-- Opening Marker --

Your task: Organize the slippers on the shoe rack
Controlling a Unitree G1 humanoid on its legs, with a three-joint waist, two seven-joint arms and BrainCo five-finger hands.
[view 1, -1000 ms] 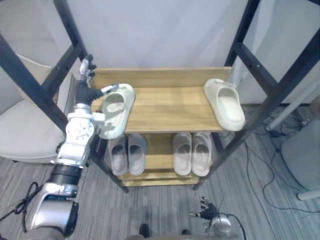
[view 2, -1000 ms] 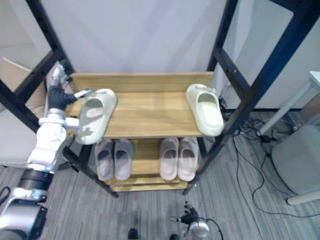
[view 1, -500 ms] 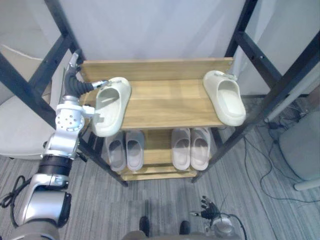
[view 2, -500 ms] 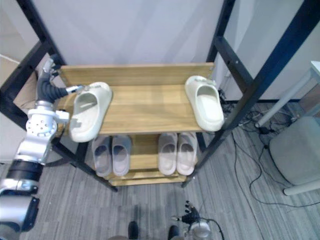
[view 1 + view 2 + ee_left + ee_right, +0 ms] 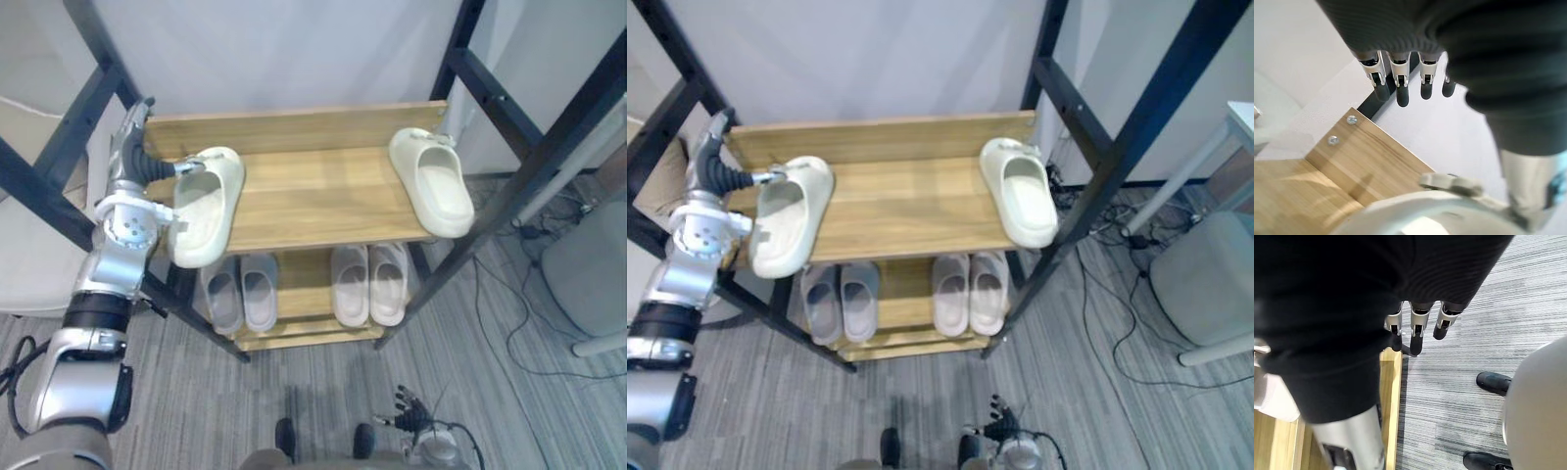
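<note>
Slipper (image 5: 206, 204) lying just right of left hand (image 5: 135, 164), long axis front-to-back, near end overhanging shelf (image 5: 323, 196); fingers straight, thumb touching, grasping nothing.

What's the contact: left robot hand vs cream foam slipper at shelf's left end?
Touching. Left wrist view: thumb of left robot hand meets cream foam slipper.

Left robot hand (image 5: 137, 164) raised, fingers (image 5: 1401, 94) straight

Soft, even light fell from above. The top shelf (image 5: 313, 201) of the rack showed a pale sheen, the grey slippers (image 5: 304, 286) beneath it lay in shade, and the floor (image 5: 490, 392) was evenly lit.
</note>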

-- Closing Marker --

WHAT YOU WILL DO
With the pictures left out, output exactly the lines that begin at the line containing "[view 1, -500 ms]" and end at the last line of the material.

RESULT BELOW
[view 1, -500 ms] 
[view 2, -500 ms] 
[view 1 + view 2 + ee_left + ee_right, +0 ms] 
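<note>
Slipper (image 5: 206, 204) lying just right of left hand (image 5: 135, 164), long axis front-to-back, near end overhanging shelf (image 5: 323, 196); fingers straight, thumb touching, grasping nothing.

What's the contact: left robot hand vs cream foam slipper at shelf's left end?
Touching. Left wrist view: thumb of left robot hand meets cream foam slipper.

Left robot hand (image 5: 137, 164) raised, fingers (image 5: 1401, 94) straight

Soft, even light fell from above. The top shelf (image 5: 313, 201) of the rack showed a pale sheen, the grey slippers (image 5: 304, 286) beneath it lay in shade, and the floor (image 5: 490, 392) was evenly lit.
</note>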

Nothing else goes in the answer.